WHAT TO PRODUCE: Scan the records for the word "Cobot". Report each line where it occurs.

DATA UNDER STUDY:

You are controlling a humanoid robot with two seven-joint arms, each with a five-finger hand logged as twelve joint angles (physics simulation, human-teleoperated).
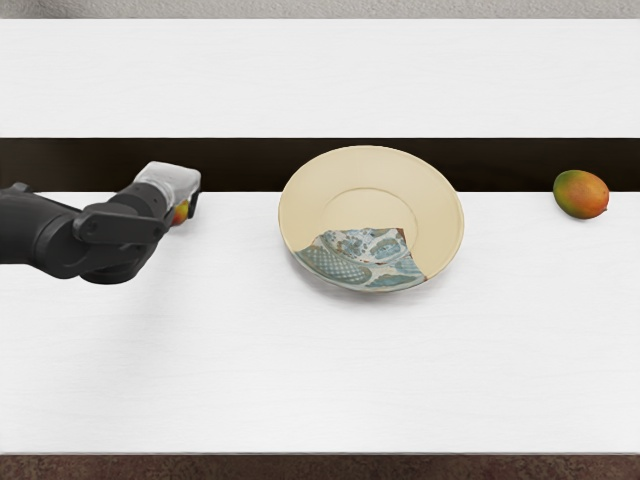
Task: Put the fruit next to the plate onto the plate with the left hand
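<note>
My left arm (70,240) comes in from the left edge, and its hand (168,190) sits over a small fruit (181,211) near the table's far edge. Only a red-orange sliver of that fruit shows under the hand, so I cannot see whether it is grasped. The cream plate (340,180), with a blue patterned patch at its front, lies at the table's middle, to the right of the hand and apart from it. A second fruit, a red-green mango (581,193), lies on the table to the right of the plate.
A dark gap (80,160) runs between this white table and a second white surface (320,80) behind it. The table's front edge (320,455) runs along the bottom of the view.
</note>
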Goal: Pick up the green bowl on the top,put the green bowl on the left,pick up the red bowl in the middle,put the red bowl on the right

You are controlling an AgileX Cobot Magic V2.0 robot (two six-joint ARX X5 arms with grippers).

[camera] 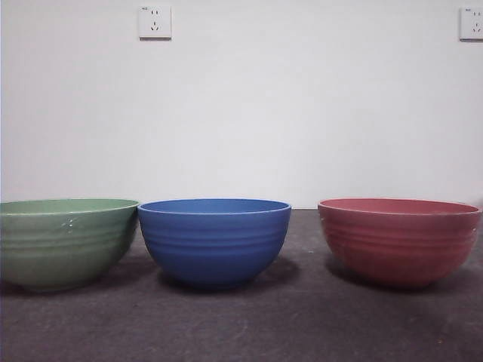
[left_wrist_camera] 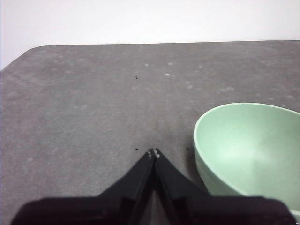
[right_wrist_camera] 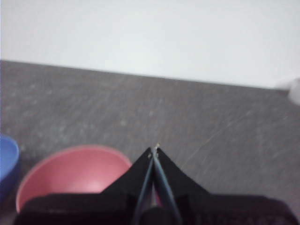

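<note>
1. Green bowl (camera: 64, 241) upright on the worktop (camera: 249, 324) at the left end of a row of three, rim just beside or perhaps touching that of the blue bowl (camera: 214, 240) in the middle; gap too fine to tell.
2. Red bowl (camera: 398, 240) upright at the right end, clearly apart from the blue one.
3. Judging by this layout, both placements look done, with nothing stacked.
4. Left claw (left_wrist_camera: 153, 153) shut and empty, hanging above bare worktop, green bowl (left_wrist_camera: 251, 150) close beside it, off to one side of the tips.
5. Right claw (right_wrist_camera: 155, 150) likewise shut and empty, raised over the worktop, red bowl (right_wrist_camera: 75, 176) just beside and below it, blue rim (right_wrist_camera: 8, 161) further along the same side.
6. No long axis to any bowl, being round; left arm nearer green, right arm nearer red. Probably only retreat left.
</note>
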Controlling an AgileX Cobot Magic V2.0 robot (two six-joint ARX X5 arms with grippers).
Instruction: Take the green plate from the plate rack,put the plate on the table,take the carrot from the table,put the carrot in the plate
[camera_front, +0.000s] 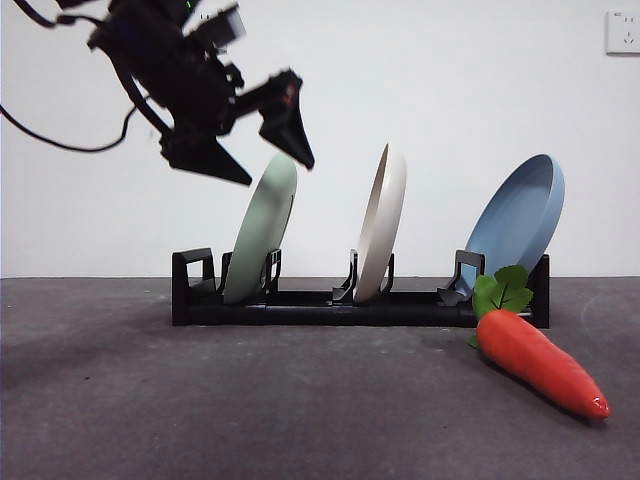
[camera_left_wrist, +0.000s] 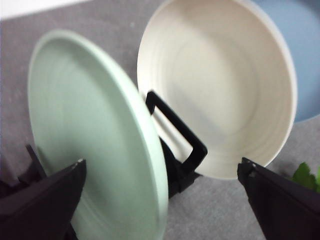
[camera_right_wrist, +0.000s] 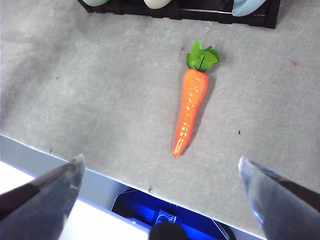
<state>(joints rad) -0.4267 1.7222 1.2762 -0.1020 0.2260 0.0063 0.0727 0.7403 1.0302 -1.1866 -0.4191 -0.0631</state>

RESPONSE TO THE EXERCISE:
You are controlling an AgileX Cobot Magic V2.0 robot (two six-joint ARX X5 arms with grippers).
Controlling an AgileX Cobot Magic V2.0 robot (two six-joint ARX X5 arms with grippers).

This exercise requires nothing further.